*How to complete this task*.
Locate, in the data below, the line that contains "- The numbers" and the line that contains "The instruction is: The"; reproduce exactly those two lines and every line between them, nothing more.
·····
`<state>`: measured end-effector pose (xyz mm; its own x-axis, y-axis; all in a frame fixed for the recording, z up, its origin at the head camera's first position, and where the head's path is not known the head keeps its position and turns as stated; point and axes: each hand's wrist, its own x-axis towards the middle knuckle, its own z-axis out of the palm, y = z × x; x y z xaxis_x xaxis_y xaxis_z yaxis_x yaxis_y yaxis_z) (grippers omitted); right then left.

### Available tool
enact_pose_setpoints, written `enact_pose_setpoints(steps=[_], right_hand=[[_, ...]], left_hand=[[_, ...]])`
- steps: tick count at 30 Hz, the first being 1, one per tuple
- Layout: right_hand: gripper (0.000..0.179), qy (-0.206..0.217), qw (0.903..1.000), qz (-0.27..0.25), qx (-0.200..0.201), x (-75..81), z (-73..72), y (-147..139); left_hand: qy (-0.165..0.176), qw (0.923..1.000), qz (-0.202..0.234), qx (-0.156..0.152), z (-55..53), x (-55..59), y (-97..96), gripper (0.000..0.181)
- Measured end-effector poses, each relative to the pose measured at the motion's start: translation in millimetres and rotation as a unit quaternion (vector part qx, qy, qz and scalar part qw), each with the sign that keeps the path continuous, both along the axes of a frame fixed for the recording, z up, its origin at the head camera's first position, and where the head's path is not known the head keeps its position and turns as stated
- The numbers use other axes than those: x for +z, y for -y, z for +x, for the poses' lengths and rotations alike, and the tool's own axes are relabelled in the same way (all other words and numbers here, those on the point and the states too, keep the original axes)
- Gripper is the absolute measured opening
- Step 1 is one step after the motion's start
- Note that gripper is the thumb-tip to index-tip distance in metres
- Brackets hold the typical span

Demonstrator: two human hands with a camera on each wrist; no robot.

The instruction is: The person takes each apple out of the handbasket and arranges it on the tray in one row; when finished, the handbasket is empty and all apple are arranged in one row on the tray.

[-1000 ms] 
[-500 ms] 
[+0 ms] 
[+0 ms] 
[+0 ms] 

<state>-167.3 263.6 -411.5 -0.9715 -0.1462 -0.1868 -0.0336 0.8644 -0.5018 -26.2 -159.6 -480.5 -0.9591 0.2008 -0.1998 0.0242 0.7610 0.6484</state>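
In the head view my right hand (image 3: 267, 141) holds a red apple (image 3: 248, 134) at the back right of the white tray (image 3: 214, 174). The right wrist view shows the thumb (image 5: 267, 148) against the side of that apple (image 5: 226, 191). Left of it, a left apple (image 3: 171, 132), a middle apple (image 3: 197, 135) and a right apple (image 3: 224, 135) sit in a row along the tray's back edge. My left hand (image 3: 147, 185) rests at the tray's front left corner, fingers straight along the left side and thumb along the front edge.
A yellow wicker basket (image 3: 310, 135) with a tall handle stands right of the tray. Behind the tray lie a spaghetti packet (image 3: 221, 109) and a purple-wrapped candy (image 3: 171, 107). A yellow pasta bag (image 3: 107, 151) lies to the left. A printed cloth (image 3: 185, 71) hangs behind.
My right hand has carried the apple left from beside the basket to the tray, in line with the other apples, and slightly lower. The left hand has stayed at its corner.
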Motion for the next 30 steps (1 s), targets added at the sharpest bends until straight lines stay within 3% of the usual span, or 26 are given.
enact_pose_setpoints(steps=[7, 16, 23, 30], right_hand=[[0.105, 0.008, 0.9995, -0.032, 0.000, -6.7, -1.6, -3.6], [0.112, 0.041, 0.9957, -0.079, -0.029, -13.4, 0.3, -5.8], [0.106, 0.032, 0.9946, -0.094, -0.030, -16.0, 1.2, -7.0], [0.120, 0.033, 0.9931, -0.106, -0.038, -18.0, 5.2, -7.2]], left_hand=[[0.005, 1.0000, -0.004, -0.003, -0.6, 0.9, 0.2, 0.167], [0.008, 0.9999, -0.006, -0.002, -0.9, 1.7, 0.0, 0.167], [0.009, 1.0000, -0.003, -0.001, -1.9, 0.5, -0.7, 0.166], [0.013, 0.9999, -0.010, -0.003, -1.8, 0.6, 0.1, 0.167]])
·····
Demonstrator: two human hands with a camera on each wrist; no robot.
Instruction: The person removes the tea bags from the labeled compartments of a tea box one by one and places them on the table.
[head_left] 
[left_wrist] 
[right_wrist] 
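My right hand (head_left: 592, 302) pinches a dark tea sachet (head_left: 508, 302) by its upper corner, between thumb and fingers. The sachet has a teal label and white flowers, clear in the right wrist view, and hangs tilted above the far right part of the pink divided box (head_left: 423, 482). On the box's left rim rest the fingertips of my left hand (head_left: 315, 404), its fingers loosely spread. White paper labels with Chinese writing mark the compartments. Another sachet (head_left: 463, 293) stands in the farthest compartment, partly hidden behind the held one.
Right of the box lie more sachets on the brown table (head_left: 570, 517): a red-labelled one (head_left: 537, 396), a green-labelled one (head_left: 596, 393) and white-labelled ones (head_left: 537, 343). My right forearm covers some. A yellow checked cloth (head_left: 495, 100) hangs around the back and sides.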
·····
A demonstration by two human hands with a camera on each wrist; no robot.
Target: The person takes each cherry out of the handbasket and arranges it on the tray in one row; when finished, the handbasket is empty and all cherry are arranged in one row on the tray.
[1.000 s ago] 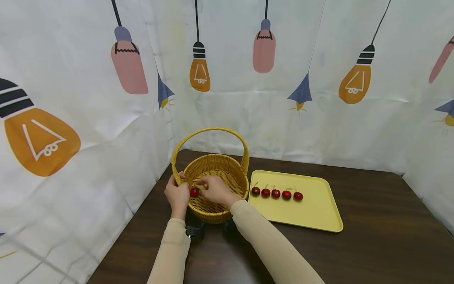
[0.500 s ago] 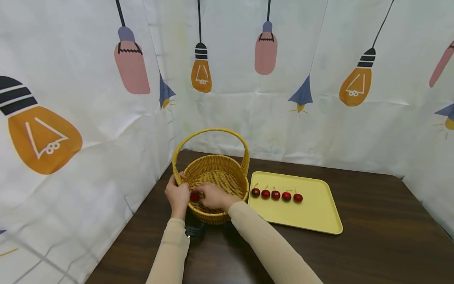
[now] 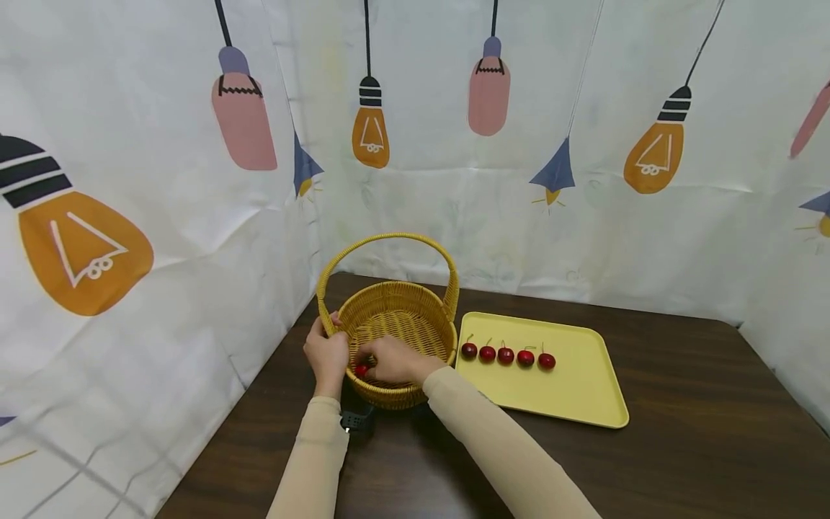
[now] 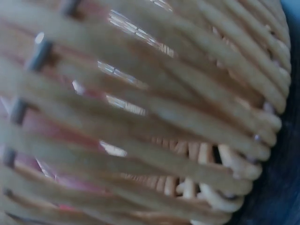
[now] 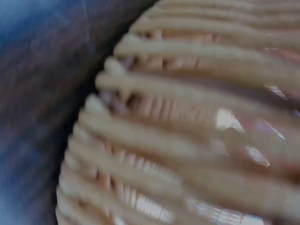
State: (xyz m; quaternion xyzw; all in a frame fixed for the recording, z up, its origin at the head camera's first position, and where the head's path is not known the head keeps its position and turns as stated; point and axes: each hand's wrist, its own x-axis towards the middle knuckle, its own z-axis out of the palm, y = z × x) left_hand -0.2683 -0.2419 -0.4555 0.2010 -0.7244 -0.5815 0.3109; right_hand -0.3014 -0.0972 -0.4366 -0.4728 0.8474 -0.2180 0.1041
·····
*Response area*.
- The numbers use other axes than those: x for +z, y for -y, z for +x, for the poses' lengths and rotations alike, and the tool's own axes are relabelled in the same way (all other words and numbers here, those on the point and the states too, keep the original axes)
- Gripper is the absolute measured opening
- Step 1 is one step after the motion's start
- Note that gripper is the thumb-tip to index-tip distance in metres
- Brackets hold the typical span

Demonstrator: two human hands with a camera on each wrist; no robot.

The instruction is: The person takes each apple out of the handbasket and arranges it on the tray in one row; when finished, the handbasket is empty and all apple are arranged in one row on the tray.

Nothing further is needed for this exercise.